▸ TASK TO CARRY OUT: Copy out all of the data word for word. Omit every picture.

Data entries
────────────────────
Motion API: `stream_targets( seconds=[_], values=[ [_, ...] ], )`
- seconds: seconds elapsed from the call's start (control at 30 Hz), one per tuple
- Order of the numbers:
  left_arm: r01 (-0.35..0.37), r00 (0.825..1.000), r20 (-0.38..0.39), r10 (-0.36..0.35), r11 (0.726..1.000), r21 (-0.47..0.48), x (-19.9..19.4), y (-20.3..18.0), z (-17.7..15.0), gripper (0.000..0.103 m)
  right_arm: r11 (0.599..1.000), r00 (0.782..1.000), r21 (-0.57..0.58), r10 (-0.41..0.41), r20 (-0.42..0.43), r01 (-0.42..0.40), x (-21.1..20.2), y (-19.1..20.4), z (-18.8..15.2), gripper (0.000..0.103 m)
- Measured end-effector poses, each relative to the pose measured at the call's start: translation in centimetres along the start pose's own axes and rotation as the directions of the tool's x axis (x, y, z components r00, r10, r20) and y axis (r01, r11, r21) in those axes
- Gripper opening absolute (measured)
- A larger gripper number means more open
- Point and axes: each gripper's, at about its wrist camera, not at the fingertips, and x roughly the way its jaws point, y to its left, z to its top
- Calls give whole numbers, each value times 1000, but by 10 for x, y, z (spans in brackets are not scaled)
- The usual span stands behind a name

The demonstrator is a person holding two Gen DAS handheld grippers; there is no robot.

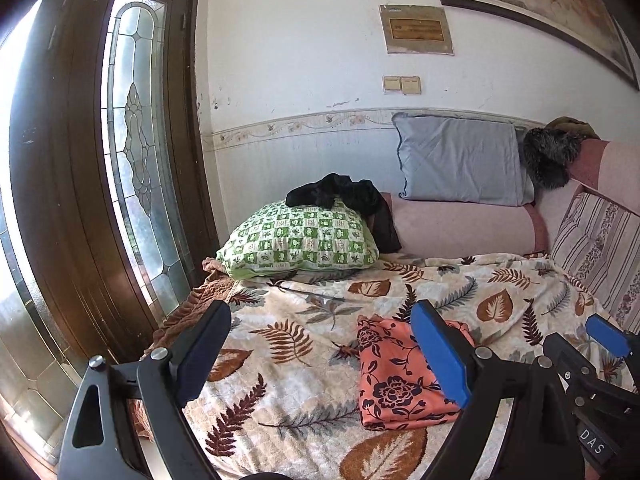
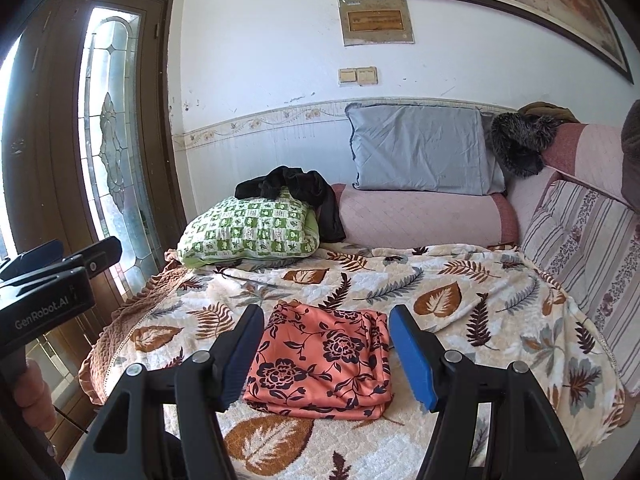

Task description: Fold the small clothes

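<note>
Orange floral garment (image 2: pixel 320 360) lies folded, lower centre, on the leaf-print blanket (image 2: pixel 460 292); left gripper (image 1: pixel 320 356) and right gripper (image 2: pixel 324 356) both stand apart, empty, above it; the dark garment (image 2: pixel 292 192) on the green pillow (image 2: pixel 248 232) apparently remains unfolded.

A folded orange floral garment (image 1: pixel 394 376) lies on a leaf-patterned blanket (image 1: pixel 304 344), the left gripper (image 1: pixel 320 348) above it, jaws wide apart and empty; a green checked pillow (image 1: pixel 298 240) beyond.
</note>
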Motion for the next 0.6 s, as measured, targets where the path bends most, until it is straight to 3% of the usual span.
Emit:
stream_targets(
  seconds=[0.6],
  values=[
    [-3,1000,6,3,1000,-7,-4,11,1,92,1000,1000,-11,9,-11,-9,2,13,7,69]
  ],
)
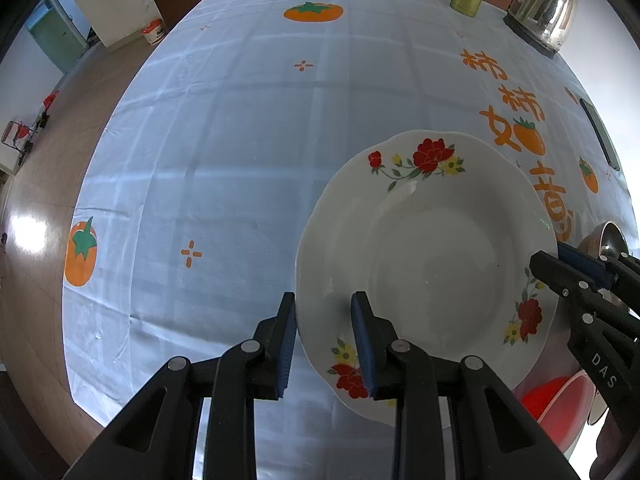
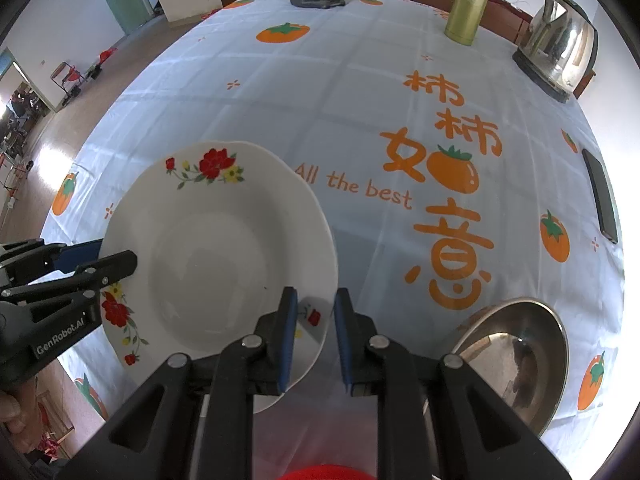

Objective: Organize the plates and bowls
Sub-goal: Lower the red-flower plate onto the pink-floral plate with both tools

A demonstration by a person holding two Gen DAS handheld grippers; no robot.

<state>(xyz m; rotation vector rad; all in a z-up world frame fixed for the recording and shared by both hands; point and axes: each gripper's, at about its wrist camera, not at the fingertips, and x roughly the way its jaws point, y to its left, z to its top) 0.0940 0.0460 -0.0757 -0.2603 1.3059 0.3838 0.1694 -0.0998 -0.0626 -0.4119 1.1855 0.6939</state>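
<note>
While both grippers pinch it, a white flowered plate [image 1: 428, 264] hangs empty above the tablecloth [image 1: 224, 160]. Left gripper [image 1: 326, 344] clamps its left rim; right gripper [image 2: 316, 336] clamps its right rim. To the right sits a steel bowl [image 2: 516, 360], seemingly empty. A red bowl [image 1: 560, 404] shows below the plate, near edge. Far off stand a kettle [image 2: 560, 52] and flask [image 2: 468, 8].

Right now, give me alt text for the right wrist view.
A white flowered plate is held at its rim by two claws: the right claw at its near edge, the left claw on its left side. A steel bowl sits to the right on a tablecloth printed with persimmons.
</note>
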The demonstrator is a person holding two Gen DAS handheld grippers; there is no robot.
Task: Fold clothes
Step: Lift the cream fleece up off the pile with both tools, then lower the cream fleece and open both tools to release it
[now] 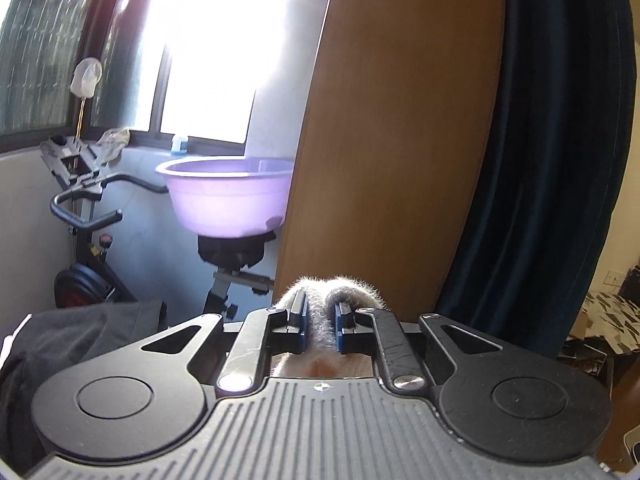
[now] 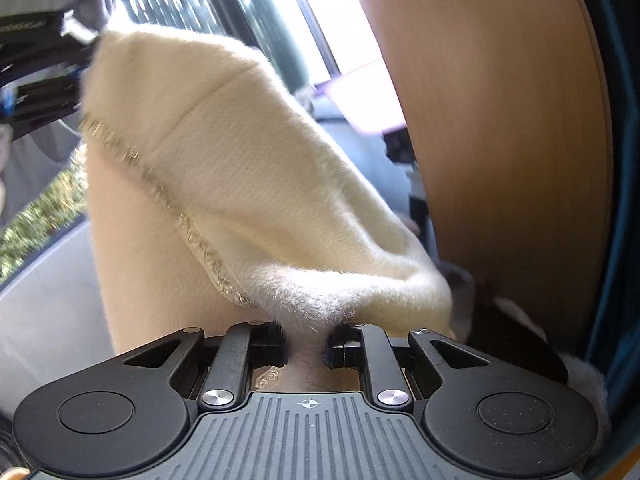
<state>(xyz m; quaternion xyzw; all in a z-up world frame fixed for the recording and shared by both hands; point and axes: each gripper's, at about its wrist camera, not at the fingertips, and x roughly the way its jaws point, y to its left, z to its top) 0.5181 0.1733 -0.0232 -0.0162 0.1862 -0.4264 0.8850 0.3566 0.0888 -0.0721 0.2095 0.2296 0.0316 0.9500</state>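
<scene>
A cream fuzzy garment (image 2: 248, 184) hangs stretched between both grippers, its gold-trimmed edge (image 2: 176, 216) running leftward from the right gripper (image 2: 306, 344), whose fingers pinch it. The left gripper (image 1: 320, 326) clamps another bunched edge; a wooden panel (image 1: 400, 140) stands just beyond.

Bright window (image 1: 212, 40) glaring far ahead of left claw, washing out upper centre. Wooden door panel (image 1: 400, 140) standing straight ahead of claw, dark blue curtain (image 1: 560, 160) hanging to its right. Exercise bike (image 1: 92, 216) sitting ahead-left against pale wall (image 1: 24, 220), purple basin (image 1: 228, 196) resting on its saddle. Small bottle (image 1: 179, 144) standing on sill.
</scene>
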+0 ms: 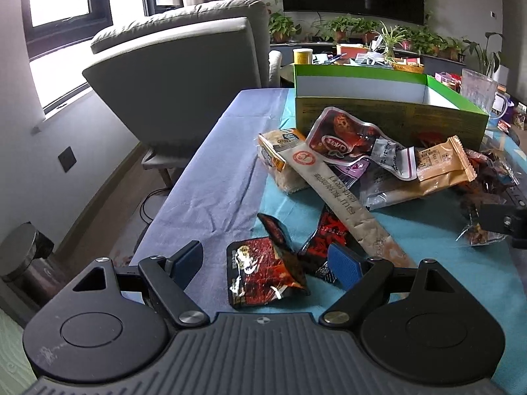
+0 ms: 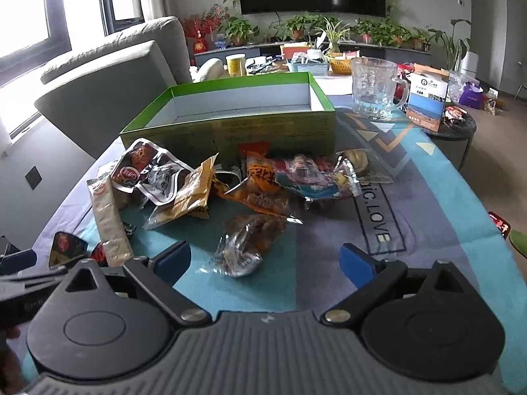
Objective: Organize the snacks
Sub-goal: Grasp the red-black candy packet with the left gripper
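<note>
Left gripper (image 1: 267, 265) spread wide around crumpled red-and-black foil snack packet (image 1: 263, 271) (not pinched). Right gripper (image 2: 265, 260) likewise apart, flanking clear crinkled wrapper of brown snacks (image 2: 245, 242); green open cardboard box (image 2: 230, 121) beyond.

1. Table (image 2: 444, 197) – covered by a teal and purple patterned cloth, filling mid-frame.
2. Green box (image 2: 230, 128), open, at upper centre.
3. Glass mug (image 2: 375, 89) to the box's right.
4. Snack packets (image 2: 263, 184) – heaped below the box; a red-black packet (image 1: 260, 273) lies lower centre.
</note>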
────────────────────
▸ ANSWER TO THE EXERCISE:
Motion API: `stream_targets( seconds=[_], values=[ [_, ...] ], )`
- seconds: seconds elapsed from the call's start (control at 30 Hz), one per tuple
- Order of the numbers:
  left_arm: r01 (-0.35..0.37), r00 (0.825..1.000), r20 (-0.38..0.39), r10 (-0.36..0.35), r11 (0.726..1.000), r21 (-0.47..0.48), x (-19.9..19.4), y (-20.3..18.0), z (-17.7..15.0), gripper (0.000..0.103 m)
  right_arm: r11 (0.599..1.000), r00 (0.782..1.000), r21 (-0.57..0.58), r10 (-0.41..0.41), r20 (-0.42..0.43), r01 (-0.42..0.40), x (-21.1..20.2), y (-19.1..20.4), z (-18.8..15.2), gripper (0.000..0.103 m)
- Measured end-effector poses, each relative to the pose measured at the call's start: translation in centimetres along the start pose's own axes and rotation as the directions of the tool's x axis (x, y, z components r00, r10, r20) and y axis (r01, r11, r21) in those axes
- Gripper opening absolute (measured)
- A larger gripper number means more open
- Point and axes: each gripper's, at about its wrist camera, not at the fingertips, and x roughly the way its jaws point, y to its left, z to its top
- Calls give whole numbers, each value times 1000, but by 10 for x, y, z (spans in brackets are not scaled)
- The usual span stands behind a name

The demonstrator is a person holding two Gen DAS handheld grippers; there is no robot.


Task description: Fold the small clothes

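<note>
Orange floral garment (image 2: pixel 320 360) lies folded, lower centre, on the leaf-print blanket (image 2: pixel 460 292); left gripper (image 1: pixel 320 356) and right gripper (image 2: pixel 324 356) both stand apart, empty, above it; the dark garment (image 2: pixel 292 192) on the green pillow (image 2: pixel 248 232) apparently remains unfolded.

A folded orange floral garment (image 1: pixel 394 376) lies on a leaf-patterned blanket (image 1: pixel 304 344), the left gripper (image 1: pixel 320 348) above it, jaws wide apart and empty; a green checked pillow (image 1: pixel 298 240) beyond.
</note>
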Motion for the next 0.6 s, as measured, targets where the path bends most, until it is straight to 3% of the usual span.
Emit:
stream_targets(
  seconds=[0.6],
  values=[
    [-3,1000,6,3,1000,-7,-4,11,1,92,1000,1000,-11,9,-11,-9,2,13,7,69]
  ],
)

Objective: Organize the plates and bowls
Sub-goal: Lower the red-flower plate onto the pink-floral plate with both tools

A demonstration by a person holding two Gen DAS handheld grippers; no robot.

<state>(xyz m; rotation vector rad; all in a z-up world frame fixed for the recording and shared by both hands; point and axes: each gripper's, at about its wrist camera, not at the fingertips, and x roughly the way its jaws point, y to its left, z to its top) 0.0940 0.0460 -0.0757 -0.2603 1.3059 0.3838 0.1694 -0.0998 -0.0626 -0.4119 1.1855 0.6939</state>
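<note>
While both grippers pinch it, a white flowered plate [image 1: 428, 264] hangs empty above the tablecloth [image 1: 224, 160]. Left gripper [image 1: 326, 344] clamps its left rim; right gripper [image 2: 316, 336] clamps its right rim. To the right sits a steel bowl [image 2: 516, 360], seemingly empty. A red bowl [image 1: 560, 404] shows below the plate, near edge. Far off stand a kettle [image 2: 560, 52] and flask [image 2: 468, 8].

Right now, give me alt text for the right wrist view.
A white flowered plate is held at its rim by two claws: the right claw at its near edge, the left claw on its left side. A steel bowl sits to the right on a tablecloth printed with persimmons.
</note>
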The demonstrator is a person holding two Gen DAS handheld grippers; there is no robot.
Task: Fold clothes
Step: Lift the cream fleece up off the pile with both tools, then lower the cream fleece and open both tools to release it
[now] 
[now] 
<state>(xyz m; quaternion xyzw; all in a z-up world frame fixed for the recording and shared by both hands; point and axes: each gripper's, at about its wrist camera, not at the fingertips, and x roughly the way its jaws point, y to its left, z to its top) 0.5181 0.1733 -0.0232 -0.0162 0.1862 -0.4264 0.8850 0.3566 0.0888 -0.0721 0.2095 0.2296 0.0316 0.9500</state>
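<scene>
A cream fuzzy garment (image 2: 248, 184) hangs stretched between both grippers, its gold-trimmed edge (image 2: 176, 216) running leftward from the right gripper (image 2: 306, 344), whose fingers pinch it. The left gripper (image 1: 320, 326) clamps another bunched edge; a wooden panel (image 1: 400, 140) stands just beyond.

Bright window (image 1: 212, 40) glaring far ahead of left claw, washing out upper centre. Wooden door panel (image 1: 400, 140) standing straight ahead of claw, dark blue curtain (image 1: 560, 160) hanging to its right. Exercise bike (image 1: 92, 216) sitting ahead-left against pale wall (image 1: 24, 220), purple basin (image 1: 228, 196) resting on its saddle. Small bottle (image 1: 179, 144) standing on sill.
</scene>
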+0 ms: 
+0 ms: 
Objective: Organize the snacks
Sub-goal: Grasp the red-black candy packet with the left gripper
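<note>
Left gripper (image 1: 267, 265) spread wide around crumpled red-and-black foil snack packet (image 1: 263, 271) (not pinched). Right gripper (image 2: 265, 260) likewise apart, flanking clear crinkled wrapper of brown snacks (image 2: 245, 242); green open cardboard box (image 2: 230, 121) beyond.

1. Table (image 2: 444, 197) – covered by a teal and purple patterned cloth, filling mid-frame.
2. Green box (image 2: 230, 128), open, at upper centre.
3. Glass mug (image 2: 375, 89) to the box's right.
4. Snack packets (image 2: 263, 184) – heaped below the box; a red-black packet (image 1: 260, 273) lies lower centre.
</note>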

Nothing further is needed for this answer.